Backgroud
During the induction of general anesthesia, opioids and endotracheal intubation may cause coughing. This study aimed to determine the safety and clinical effects of an optimized drug induction scheme for general anesthesia to prevent coughing in patients.
Methods
A total of 220 patients aged 18 to 65 years who underwent surgery under general anesthesia with endotracheal intubation were randomly assigned to two groups with 110 cases each; one group was administered with a divided sufentanil bolus (group A) and the other with a single sufentanil bolus (group B). Anesthesia induction was performed according to the drug induction scheme of 0, 1, and 3 min.

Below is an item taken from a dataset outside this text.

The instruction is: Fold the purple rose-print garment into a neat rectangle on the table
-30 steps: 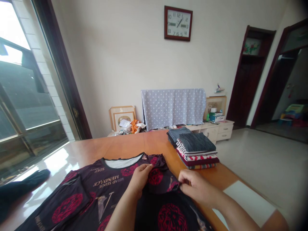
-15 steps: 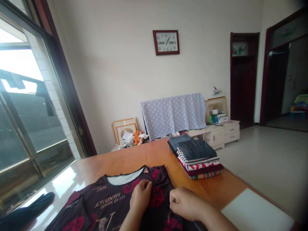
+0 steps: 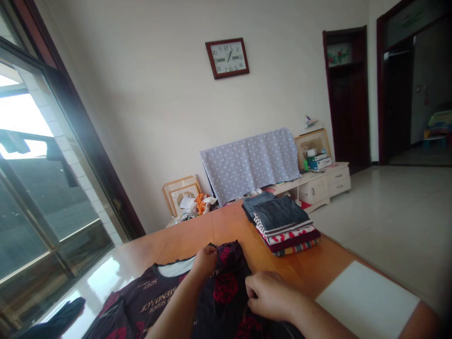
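Note:
A dark shirt [image 3: 226, 268] with red round prints and tan lettering lies spread on the table, its neckline facing away from me. My left hand [image 3: 205, 262] is closed at the shoulder beside the neckline, fingertips pinched on the fabric. On the shirt's right side, my right hand [image 3: 266, 293] has its fingers curled around the edge of the cloth; the fingertips are partly hidden. Beyond my right hand stands a stack of folded clothes [image 3: 282, 214], with dark denim-like pieces on top and striped, patterned and maroon ones beneath.
The wooden table [image 3: 226, 221] carries a white sheet [image 3: 367, 296] at the right and a dark cloth [image 3: 63, 320] at the left. Behind it are a low white cabinet [image 3: 337, 181] and a dotted grey cover [image 3: 250, 165]. A window [image 3: 42, 179] is on the left.
My left hand has moved away from me, from the shirt's chest up to the shoulder by the neckline. My right hand stays at the side edge. The view has tilted and shifted slightly.

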A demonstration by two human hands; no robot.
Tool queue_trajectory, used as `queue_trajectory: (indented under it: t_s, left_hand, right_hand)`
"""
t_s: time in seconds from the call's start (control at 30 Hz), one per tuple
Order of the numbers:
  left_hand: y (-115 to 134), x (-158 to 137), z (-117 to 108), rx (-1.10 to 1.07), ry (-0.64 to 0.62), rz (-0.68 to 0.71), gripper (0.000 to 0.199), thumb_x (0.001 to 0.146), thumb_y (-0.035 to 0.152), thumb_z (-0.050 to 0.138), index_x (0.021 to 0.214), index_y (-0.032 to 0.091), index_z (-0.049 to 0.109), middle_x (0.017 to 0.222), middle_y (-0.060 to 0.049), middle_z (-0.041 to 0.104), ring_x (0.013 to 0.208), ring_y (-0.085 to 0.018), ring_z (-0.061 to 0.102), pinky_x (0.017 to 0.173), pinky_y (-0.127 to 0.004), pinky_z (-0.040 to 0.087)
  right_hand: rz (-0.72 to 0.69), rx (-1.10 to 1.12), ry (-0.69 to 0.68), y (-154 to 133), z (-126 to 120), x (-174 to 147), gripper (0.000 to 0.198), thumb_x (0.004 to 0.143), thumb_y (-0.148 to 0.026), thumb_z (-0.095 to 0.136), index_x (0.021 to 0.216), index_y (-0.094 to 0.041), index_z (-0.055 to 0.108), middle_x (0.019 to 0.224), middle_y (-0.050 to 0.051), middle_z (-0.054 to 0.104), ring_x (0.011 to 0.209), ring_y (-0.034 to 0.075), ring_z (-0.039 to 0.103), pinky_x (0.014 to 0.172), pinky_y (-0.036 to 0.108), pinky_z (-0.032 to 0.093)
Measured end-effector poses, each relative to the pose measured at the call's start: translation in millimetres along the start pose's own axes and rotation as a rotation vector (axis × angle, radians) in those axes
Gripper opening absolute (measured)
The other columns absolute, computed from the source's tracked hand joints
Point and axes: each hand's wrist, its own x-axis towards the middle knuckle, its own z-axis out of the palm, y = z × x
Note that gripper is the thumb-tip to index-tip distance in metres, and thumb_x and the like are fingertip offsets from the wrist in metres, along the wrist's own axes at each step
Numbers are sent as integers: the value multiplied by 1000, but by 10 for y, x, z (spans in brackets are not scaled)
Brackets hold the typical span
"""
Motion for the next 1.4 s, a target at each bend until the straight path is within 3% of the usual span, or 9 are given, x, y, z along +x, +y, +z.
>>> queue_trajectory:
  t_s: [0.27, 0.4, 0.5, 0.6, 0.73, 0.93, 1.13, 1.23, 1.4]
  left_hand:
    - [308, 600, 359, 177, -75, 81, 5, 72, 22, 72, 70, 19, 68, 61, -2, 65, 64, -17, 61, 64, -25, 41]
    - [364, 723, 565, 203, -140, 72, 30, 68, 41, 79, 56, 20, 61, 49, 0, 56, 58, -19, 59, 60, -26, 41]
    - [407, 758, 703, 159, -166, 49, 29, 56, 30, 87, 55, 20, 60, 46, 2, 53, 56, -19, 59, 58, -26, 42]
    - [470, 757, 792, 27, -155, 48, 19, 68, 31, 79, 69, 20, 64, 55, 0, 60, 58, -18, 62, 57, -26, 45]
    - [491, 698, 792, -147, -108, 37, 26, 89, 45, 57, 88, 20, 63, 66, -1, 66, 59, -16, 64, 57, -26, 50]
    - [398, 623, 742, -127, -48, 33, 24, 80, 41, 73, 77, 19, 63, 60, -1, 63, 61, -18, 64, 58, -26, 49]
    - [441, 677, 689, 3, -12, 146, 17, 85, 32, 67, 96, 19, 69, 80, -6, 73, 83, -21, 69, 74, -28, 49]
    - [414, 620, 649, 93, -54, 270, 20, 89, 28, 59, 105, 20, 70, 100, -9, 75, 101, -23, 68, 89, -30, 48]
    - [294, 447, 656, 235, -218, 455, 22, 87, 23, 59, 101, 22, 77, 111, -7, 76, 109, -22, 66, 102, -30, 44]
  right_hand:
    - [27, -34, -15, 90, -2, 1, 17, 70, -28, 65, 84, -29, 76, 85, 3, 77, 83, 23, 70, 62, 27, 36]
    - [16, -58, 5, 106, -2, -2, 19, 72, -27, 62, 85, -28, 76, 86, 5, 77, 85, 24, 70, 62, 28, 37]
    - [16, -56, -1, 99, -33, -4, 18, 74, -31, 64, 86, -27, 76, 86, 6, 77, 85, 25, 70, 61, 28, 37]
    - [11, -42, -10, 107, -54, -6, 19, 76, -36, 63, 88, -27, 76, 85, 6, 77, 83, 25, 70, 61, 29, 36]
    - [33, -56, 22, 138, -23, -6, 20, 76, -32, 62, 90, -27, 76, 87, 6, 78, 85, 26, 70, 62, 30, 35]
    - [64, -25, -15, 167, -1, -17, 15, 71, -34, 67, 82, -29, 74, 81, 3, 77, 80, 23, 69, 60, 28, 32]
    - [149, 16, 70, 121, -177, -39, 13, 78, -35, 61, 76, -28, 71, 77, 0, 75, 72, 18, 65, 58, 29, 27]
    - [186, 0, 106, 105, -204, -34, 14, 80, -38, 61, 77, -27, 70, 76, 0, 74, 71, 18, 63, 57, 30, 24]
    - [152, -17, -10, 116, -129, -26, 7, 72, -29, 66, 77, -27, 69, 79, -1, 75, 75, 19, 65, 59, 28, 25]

In group A, intravenous sufentanil was administered at 0.1 µg/kg for 2–3 s; intravenous propofol was administered at 1 min for 20–30 s, rocuronium bromide for 10–15 s, and the remaining sufentanil for 3–5 s after rocuronium bromide administration. In group B, sufentanil was administered intravenously after rocuronium bromide was administered once, and the doses and bolus injection rates of the remaining drugs were the same as those in group A. The primary outcome was a cough reaction caused by opioids. We also recorded the pain associated with drug injection, hemodynamics, and blood oxygen saturation during the induction of general anesthesia.
Results
All patients were included in the statistical analysis. There were 10 cases of sufentanil-induced choking reactions in group A and 0 cases in group B, and the difference was statistically significant (P < 0.05). There was no choking reaction of tracheal intubation in the two groups (both P > 0.05). There was no severe pain due to propofol and rocuronium injection in the two groups (P > 0.05). The mean arterial pressure (MAP), heart rate (HR), and peripheral oxygen saturation (SpO2) values were within the normal range at each time point during the induction period.
Conclusion
Following the concise general anesthesia induction scheme at 0, 1, and 3 min, an optimized general anesthesia induction regimen of rocuronium bromide that was rapidly administered, and a single final intravenous bolus of sufentanil, sufentanil-induced coughing reaction was completely eliminated.
Trial registration:
Chinese Clinical Trial Registry: ChiCTR2200062749 (registration date: 17/08/2022).